With executive chefs hailing from Sardinia, Italy, Arcodoro is the place to go for authentic Sardinian cuisine. The various pasta dishes, such as artichoke-filled ravioli and gnochetti (teardrop pasta) with wild-boar ragu (stew), are very popular, as are the chicken dishes and osso buco, and the rib-eye steak is succulent. Alfresco dining is available year-round, but only truly enjoyable in the cooler months and when you're sitting far enough away from the parking lot to be out of exhaust range. Check out the online store for authentic Sardinian products.

Fisherman's Wharf

$$$

Even though Landry's has taken over this harborside institution, locals keep coming here for the reliably fresh seafood and reasonable prices. Dine indoors or watch the boat traffic (and waiting cruise ships) from the patio. Start with a cold combo, like boiled shrimp and grilled rare tuna. For entrées, the fried fish, shrimp, and oysters are hard to beat.

Reef

$$$ | Midtown

Chef Bryan Caswell, late of Bank at the Hotel Icon, re-emerges at Midtown's bustling Reef, a loud, showy seafood house packed to the gills with movers and shakers and their friends. Although the food is often a mixed bag, when it's good, it's great. Shrimp wrapped with bacon and stuffed with avocado; crispy-skin Gulf Coast snapper; and the jumbo crab cake served with taqueria-style pickled vegetables are good choices. Fish not regularly seen on conventional menus, from amberjack to wahoo, make a splash here as well. For a seafood joint, Reef has a mean "naked" rib eye, served with brown-butter gnocchi. Check out the glass-enclosed wine wall, filled to the ceiling with remarkably well-priced, unusual selections.

Recommended Fodor's Video

Tony Mandola's Gulf Coast Kitchen

$$$ | River Oaks

It's a strange fact of Houston life that many of the city's finest restaurants are found in strip shopping centers, albeit the more glamorous ones.

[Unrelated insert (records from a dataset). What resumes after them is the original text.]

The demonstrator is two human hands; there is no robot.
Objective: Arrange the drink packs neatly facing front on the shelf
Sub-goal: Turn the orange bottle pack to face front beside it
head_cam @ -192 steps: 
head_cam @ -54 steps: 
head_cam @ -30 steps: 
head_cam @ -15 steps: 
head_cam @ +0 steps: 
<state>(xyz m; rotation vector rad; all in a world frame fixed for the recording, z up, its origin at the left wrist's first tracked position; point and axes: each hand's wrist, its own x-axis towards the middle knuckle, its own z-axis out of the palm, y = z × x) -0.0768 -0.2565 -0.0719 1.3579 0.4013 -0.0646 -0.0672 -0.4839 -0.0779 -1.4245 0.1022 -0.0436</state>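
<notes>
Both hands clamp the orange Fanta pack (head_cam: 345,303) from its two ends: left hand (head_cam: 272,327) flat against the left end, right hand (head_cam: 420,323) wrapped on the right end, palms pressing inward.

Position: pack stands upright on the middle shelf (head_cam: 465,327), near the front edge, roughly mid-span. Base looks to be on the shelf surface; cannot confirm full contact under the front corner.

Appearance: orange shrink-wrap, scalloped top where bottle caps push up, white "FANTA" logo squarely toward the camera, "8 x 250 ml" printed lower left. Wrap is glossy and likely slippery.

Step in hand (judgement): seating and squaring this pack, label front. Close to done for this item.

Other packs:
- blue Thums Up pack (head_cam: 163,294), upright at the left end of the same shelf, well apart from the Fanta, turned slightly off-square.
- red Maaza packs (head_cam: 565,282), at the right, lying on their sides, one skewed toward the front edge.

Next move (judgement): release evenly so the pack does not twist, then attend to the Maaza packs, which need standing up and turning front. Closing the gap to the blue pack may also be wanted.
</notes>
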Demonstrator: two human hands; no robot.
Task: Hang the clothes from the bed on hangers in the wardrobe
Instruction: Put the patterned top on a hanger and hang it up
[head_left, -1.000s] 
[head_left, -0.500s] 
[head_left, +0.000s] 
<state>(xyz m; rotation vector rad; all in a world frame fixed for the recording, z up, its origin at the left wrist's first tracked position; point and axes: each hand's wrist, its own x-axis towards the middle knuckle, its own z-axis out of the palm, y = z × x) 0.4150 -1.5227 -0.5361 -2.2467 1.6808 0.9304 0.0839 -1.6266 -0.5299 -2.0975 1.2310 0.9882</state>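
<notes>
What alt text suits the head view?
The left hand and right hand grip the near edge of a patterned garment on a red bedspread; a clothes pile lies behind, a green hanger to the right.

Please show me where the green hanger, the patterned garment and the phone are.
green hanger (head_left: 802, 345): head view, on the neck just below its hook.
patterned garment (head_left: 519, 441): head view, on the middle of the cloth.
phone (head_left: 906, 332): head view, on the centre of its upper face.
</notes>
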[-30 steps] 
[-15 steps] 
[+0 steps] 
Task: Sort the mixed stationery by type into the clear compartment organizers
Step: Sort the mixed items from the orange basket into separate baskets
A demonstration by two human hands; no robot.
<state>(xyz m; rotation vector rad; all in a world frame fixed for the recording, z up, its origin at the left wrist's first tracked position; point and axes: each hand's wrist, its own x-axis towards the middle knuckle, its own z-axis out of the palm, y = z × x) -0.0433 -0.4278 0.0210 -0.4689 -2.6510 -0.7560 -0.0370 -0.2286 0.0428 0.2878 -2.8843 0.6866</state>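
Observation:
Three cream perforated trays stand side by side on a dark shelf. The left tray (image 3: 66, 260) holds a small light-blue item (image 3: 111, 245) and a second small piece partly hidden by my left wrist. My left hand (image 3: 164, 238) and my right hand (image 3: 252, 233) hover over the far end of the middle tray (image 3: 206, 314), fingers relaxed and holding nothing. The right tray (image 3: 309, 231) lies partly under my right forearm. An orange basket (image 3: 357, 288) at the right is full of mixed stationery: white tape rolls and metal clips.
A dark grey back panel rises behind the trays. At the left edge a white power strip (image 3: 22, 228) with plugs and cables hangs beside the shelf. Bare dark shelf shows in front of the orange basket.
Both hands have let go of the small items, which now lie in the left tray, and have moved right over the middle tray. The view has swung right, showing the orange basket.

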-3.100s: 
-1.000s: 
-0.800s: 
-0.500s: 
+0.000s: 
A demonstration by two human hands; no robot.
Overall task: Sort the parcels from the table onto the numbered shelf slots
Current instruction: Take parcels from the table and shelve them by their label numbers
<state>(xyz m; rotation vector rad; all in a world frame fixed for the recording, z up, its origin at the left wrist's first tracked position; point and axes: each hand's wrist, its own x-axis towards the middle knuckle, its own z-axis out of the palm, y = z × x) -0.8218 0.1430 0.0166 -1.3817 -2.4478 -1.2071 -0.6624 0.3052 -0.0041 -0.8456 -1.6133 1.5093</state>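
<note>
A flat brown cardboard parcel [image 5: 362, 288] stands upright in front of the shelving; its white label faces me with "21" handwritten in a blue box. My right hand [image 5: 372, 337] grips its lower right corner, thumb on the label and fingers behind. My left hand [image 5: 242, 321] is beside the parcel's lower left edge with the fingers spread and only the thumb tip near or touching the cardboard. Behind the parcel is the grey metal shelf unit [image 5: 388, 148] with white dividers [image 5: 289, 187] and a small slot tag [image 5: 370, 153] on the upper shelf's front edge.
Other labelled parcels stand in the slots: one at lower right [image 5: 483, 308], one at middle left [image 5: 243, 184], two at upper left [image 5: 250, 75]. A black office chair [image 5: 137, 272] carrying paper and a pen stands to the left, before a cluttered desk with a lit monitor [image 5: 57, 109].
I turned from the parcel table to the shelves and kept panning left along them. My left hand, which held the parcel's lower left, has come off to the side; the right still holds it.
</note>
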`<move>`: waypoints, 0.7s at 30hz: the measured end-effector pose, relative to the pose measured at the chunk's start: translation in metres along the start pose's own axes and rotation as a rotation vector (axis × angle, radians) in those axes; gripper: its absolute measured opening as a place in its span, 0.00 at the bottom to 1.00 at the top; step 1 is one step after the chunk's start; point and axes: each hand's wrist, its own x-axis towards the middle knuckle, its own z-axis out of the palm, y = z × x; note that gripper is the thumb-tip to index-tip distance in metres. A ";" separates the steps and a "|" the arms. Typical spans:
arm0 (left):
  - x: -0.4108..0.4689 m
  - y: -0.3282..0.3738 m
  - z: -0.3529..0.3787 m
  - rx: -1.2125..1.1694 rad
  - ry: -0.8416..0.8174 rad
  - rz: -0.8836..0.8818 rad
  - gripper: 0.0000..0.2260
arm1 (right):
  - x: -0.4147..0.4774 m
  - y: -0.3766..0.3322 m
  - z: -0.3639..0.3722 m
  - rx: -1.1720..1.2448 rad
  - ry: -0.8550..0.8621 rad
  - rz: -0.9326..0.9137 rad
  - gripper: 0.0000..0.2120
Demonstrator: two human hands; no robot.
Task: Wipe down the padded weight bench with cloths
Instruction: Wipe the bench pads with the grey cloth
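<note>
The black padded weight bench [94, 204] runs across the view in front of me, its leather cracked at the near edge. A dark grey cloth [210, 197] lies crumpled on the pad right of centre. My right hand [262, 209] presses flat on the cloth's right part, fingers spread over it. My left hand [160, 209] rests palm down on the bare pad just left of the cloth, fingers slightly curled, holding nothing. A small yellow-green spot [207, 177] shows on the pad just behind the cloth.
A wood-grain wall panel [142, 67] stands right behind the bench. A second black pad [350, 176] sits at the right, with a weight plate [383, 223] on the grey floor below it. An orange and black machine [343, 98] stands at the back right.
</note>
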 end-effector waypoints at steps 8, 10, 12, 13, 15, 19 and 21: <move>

Tony Mandola's, in the art deco–themed River Oaks Shopping Center, is an upscale restaurant that proves, with loads of tastebud-pleasing menu choices, that the concept of a Texas-, Italian-, and (some) Mexican-influenced seafood restaurant is here to stay. Off-the-menu items, such as Calamari a la Mama, lightly battered with lemon-butter sauce, may make you see stars. You'll see everyone you know at this neighborhood joint, if everyone you know is rich, famous, and well connected. There's open-air dining and a kids' menu.